February 15, 2019
Jason Rezaian, having gained back the weight he lost in Evin Prison, is now promoting his new book, “Prisoner,” about the harrowing time he spent in Evin.
He makes clear in the book that, while he was under constant psychological pressure, he was never physically beaten and had no nails pulled out or electric prods put to his genitals, as so many prisoners in Evin have reported.
Rezaian was born in the United States to an Iranian father and a white Midwestern mother. Like many kids in the Iranian diaspora, he became used to straddling two warring cultural identities, particularly growing up with the frictions of the hostage crisis.
“I’ve always felt that you can be an American of any kind of background, and that’s going to be more or less supported by the American masses,” Rezaian told the HuffPost in an interview. “I don’t think the same is true of a hyphenated Iranian. I think that the people of Iran that I encountered on a daily basis in all the years that I lived there accepted me as somehow Iranian … but somehow not.”
In 2014, armed security agents of the regime collared Rezaian in the parking garage of his Tehran apartment and arrested him and his wife, Yeganeh Salehi. He admits that his Farsi wasn’t quite good enough to understand when his captor told him he was being arrested.
His imprisonment began with 49 days of solitary confinement, which he describes as a “living grave,” and ended only after 544 days—one hundred days mire than the US diplomats taken in the 1979 US embassy seizure.
In his book, he describes a lingering sense of shame and love for Iran.
Rezaian tells how his father, a rug salesman in San Francisco, gave a $1,000 rug to each of the freed US Embassy hostages, with a certificate that essentially said, “As an American, I welcome you home — and as an Iranian, I’m so sorry for all that you endured in my home country.”
Rezaian says his desire to reflect the reality of people in Iran — away from the narrative presented by Western media and the Islamic Republic itself — was one of the motivating factors for moving there as a freelance reporter in the late 2000s.

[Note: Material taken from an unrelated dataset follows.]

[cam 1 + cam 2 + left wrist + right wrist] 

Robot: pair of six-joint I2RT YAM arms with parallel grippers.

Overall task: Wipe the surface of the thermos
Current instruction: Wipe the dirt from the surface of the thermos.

“I thought I had an opportunity to go there and tell a more nuanced story of this place. It’s a massive country, 80 million people. And frankly, the Islamic Republic has done a better job of anybody at creating a negative image of its country and its people,” he said, referring to the “Death to America” rallies held regularly. “But I thought to myself, ‘If I can go there and I can spend some time there, I can tell a more complete picture’.”
As to what the outside world can do about Iran, he said, “I think that if you don’t believe that people are malleable and if you don’t believe that people can grow and can change and can be re-educated — or educated, in this case — then you would be much more inclined to believe that there’s no hope and we just have to do whatever we can to topple the current situation.”
He has filed a lawsuit against Iran for damages of $1 billion — a move he said he undertook in part to deter the country from imprisoning journalists and hostages again. Despite his treatment by the Iranian government, he is critical of the Trump Administration’s dismantling of the nuclear deal.
Rezaian is adamant that Iran’s future should be determined by the Iranian people. “I like to believe that there’s always some hope. It’s what got me through a year and a half in prison and other difficult things in my life,” he said. “I was somebody who often, for a long time, promoted the notion of people-to-people contact between Iran and the United States. I still promote that. But I can’t advise people to go to Iran anymore.”